### YOUR ASSIGNMENT
Whenever a line of the data below holds the string "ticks", copy that line.
**********
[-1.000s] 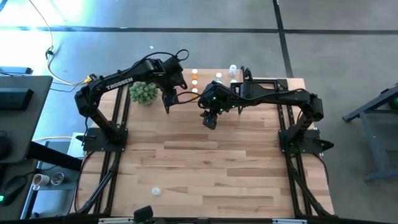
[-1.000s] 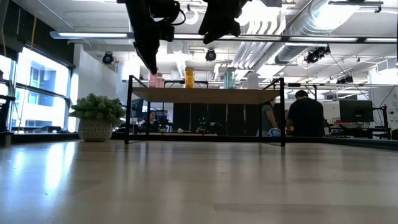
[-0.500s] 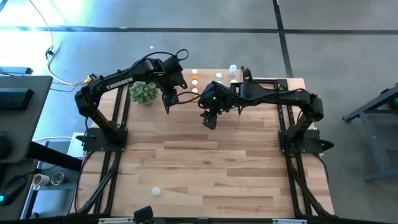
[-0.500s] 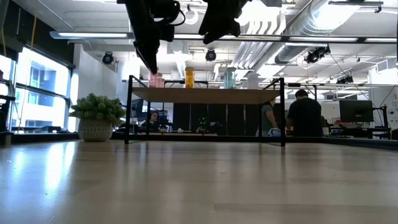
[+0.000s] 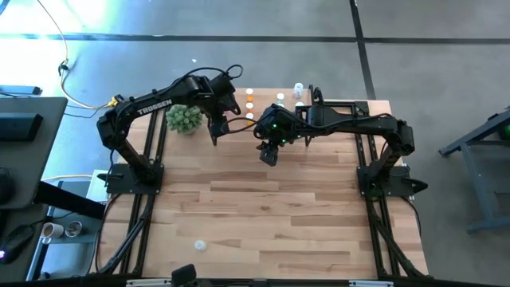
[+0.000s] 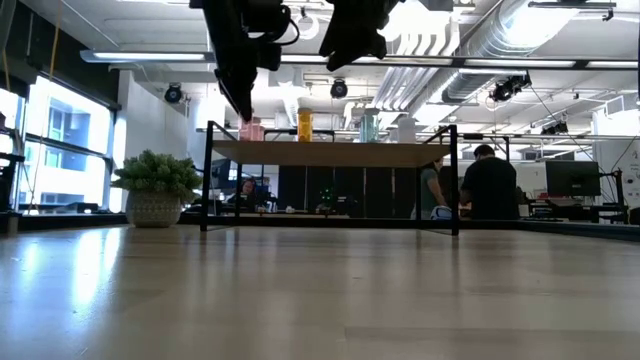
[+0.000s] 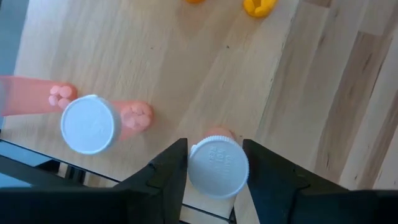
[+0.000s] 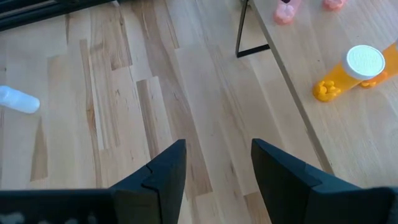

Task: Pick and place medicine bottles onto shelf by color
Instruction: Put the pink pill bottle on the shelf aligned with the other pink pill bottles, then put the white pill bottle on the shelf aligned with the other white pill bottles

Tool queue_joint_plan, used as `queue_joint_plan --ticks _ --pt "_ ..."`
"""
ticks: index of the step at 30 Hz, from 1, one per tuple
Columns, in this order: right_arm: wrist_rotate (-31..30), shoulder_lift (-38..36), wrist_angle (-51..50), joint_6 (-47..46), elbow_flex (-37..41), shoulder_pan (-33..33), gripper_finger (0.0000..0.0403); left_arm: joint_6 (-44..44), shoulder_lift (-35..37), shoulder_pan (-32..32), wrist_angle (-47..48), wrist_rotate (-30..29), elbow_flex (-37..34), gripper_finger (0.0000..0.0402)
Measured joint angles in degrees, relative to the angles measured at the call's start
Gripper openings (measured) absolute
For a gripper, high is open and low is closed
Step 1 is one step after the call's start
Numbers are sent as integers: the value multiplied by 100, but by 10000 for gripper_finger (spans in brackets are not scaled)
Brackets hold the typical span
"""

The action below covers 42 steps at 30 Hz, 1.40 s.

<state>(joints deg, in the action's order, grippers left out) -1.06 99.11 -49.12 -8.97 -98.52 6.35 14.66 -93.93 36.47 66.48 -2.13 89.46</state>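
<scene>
The shelf (image 6: 330,153) stands at the table's far middle. On it stand pink bottles (image 6: 250,128), an orange bottle (image 6: 304,124) and a pale bottle (image 6: 368,127). My left gripper (image 5: 215,134) is over the shelf's left near corner, shut on a white-capped pink bottle (image 7: 217,167). A second pink bottle (image 7: 90,124) stands beside it, and orange ones (image 7: 258,6) stand farther along. My right gripper (image 5: 269,154) hangs open and empty above the table, just in front of the shelf's near edge. A white bottle (image 5: 199,245) lies on the table near its front edge. My left gripper pinches the pink bottle's white cap (image 7: 194,168) by its sides between its two fingers. The fingers come from above, pointing down. The bottle stands upright on the shelf top (image 7: 186,62), close to the shelf's edge.
A green spiky plant (image 5: 183,118) in a pot stands left of the shelf, close to my left arm. More small bottles (image 5: 280,97) show along the table's far edge. In the right wrist view an orange bottle (image 8: 364,62) stands on the shelf and a white bottle (image 8: 18,99) lies on the table.
</scene>
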Motion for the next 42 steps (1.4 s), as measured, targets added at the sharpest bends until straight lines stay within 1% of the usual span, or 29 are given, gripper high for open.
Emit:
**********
### EXERCISE ANSWER
Tool queue_joint_plan, used as `queue_joint_plan --ticks _ --pt "_ ..."`
ticks: index of the step at 30 Hz, from 1, one per tuple

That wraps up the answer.